Addition to “The Dream of the Intruding Doctor”
I think about a biographical incident from Sunday May 18, 1969. I was 15 years old. My sister and brother-in-law got married the previous Sunday, on May 11. On the night of their wedding, they flew to Miami Beach, Florida for their honeymoon. A week later, on the 18th, when they returned, my parents and I picked them up at the airport. They returned to my parents’ house. My uncle Louie and his wife Reggie were there. My mother happened to have a bottle of champagne. We drank a glass of champagne. My sister and brother-in-law had purchased a gift for me, a men’s jewelry box. In retrospect, the jewelry box reminds me of the theme of the three caskets from Shakespeare’s play, The Merchant of Venice. In that play the fair and wise Portia is bound at her father’s bidding to take as her husband only that one of her suitors who chooses the right casket from among the three before him. The three caskets are of gold, silver and lead: the right casket is the one that contains her portrait. Two suitors have already departed unsuccessful: they have chosen gold and silver. Bassanio, the third decides in favor of lead; thereby he wins the bride, whose affection was already his before the trial of fortune. The suitor’s choice in The Merchant of Venice parallels my dream in that my parents appear to have chosen Dr. P— over me. It’s as if my parents were thinking, “Now that we have Dr. P—, we don’t need Gary anymore.” In some sense I was the loser in a competition, which suggests an Oedipal theme. (Incidentally, note the curious parallel to my earlier anecdote: “My mother used to tell a story about my first day of kindergarten. She walked me to school, and when we arrived at the threshold of the schoolyard, I turned to her and said (at age 4½): ‘Go home, mommy, I don’t need you anymore!” Attainment of the idealized object, whether Dr. P— in the dream or school in childhood, obviated the need for the devalued object, namely, me in the dream or my mother in childhood.)
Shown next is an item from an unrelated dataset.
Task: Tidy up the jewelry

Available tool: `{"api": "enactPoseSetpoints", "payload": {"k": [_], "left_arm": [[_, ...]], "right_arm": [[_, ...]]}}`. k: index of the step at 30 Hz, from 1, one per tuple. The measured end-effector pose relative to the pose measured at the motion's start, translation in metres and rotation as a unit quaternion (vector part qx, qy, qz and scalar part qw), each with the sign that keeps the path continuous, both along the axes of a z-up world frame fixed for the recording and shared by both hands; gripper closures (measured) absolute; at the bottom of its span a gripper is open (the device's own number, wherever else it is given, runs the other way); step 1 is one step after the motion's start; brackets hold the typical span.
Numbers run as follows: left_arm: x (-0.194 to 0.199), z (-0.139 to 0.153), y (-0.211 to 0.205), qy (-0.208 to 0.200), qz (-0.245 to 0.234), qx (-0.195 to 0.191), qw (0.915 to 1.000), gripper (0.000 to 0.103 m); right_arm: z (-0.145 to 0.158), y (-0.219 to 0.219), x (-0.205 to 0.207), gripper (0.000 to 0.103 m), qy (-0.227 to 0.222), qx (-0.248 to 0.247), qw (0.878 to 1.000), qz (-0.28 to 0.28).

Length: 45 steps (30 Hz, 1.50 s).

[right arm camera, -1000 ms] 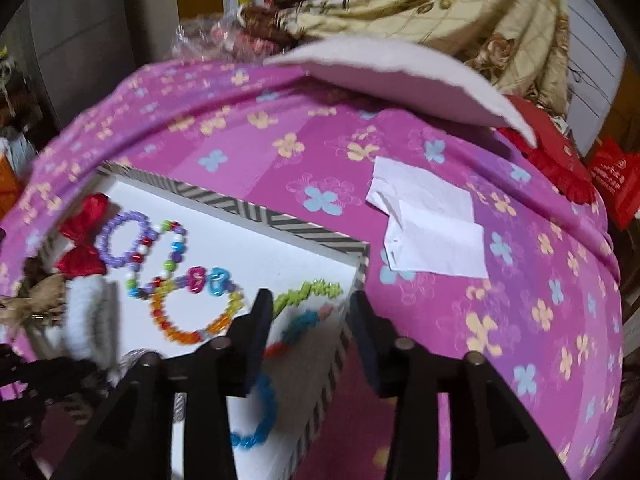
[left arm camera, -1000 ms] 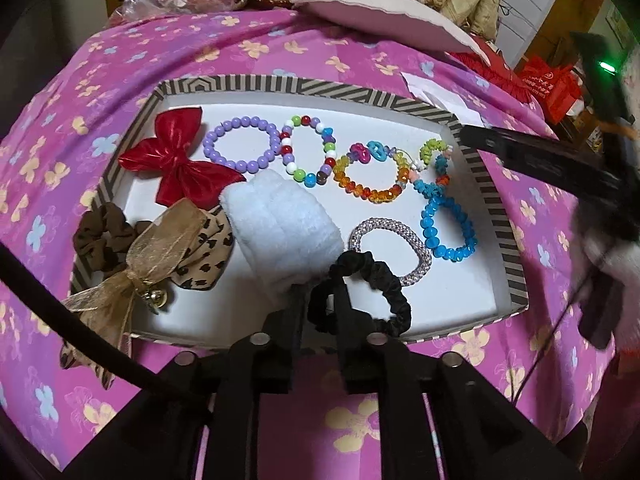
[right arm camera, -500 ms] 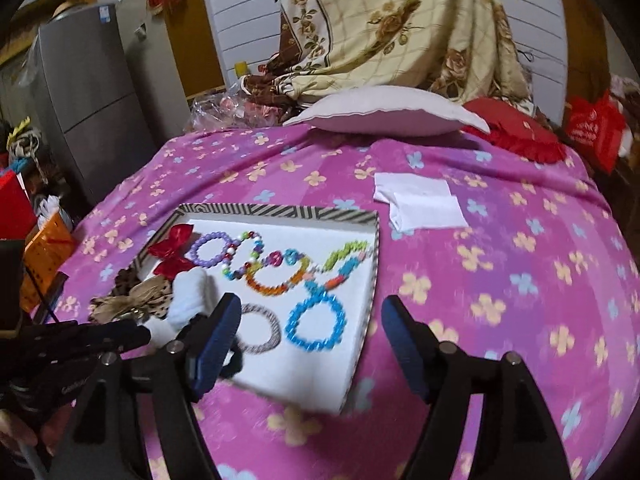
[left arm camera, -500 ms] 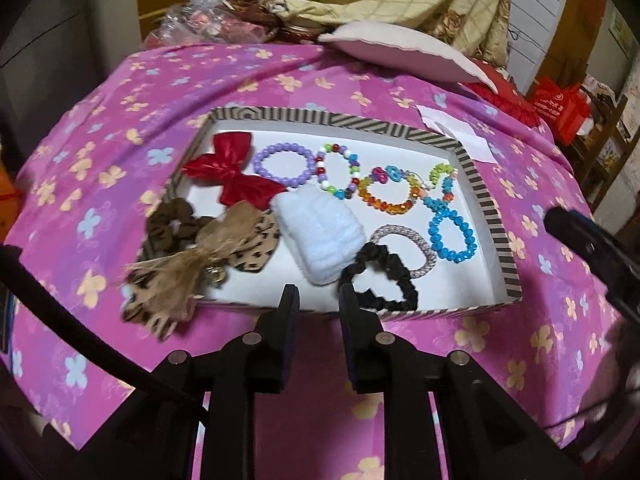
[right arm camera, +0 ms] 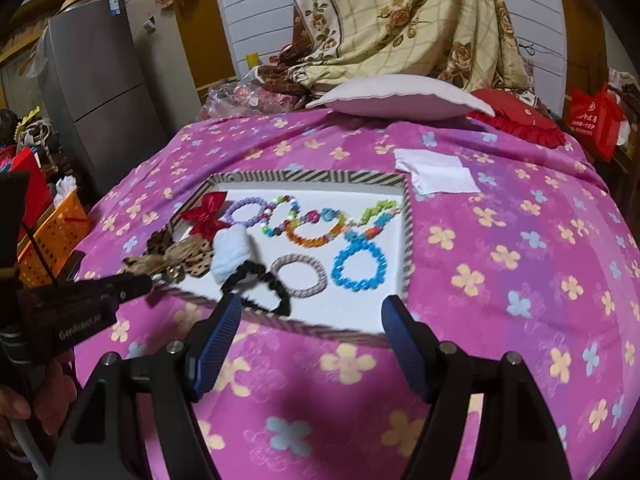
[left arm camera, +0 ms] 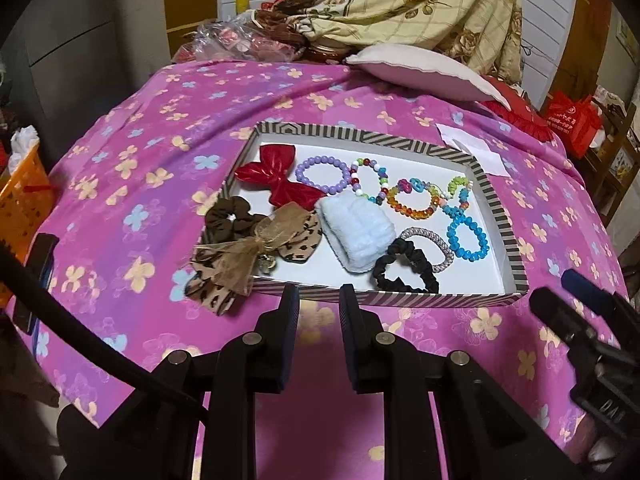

Eat your heart out, Dr. Freud!
(I am obsessed with intellectual stuff and I am obsessed with Dr. P–. I had a lot of problems in school (and with Dr. P–), suggesting to me powerful conflicts in these areas.
In the school year 1968-1969 (10th grade, when my sister got married) I flunked geometry. In summer school I got top grades and the teacher said to me, “I have no idea how you could have flunked this subject.”)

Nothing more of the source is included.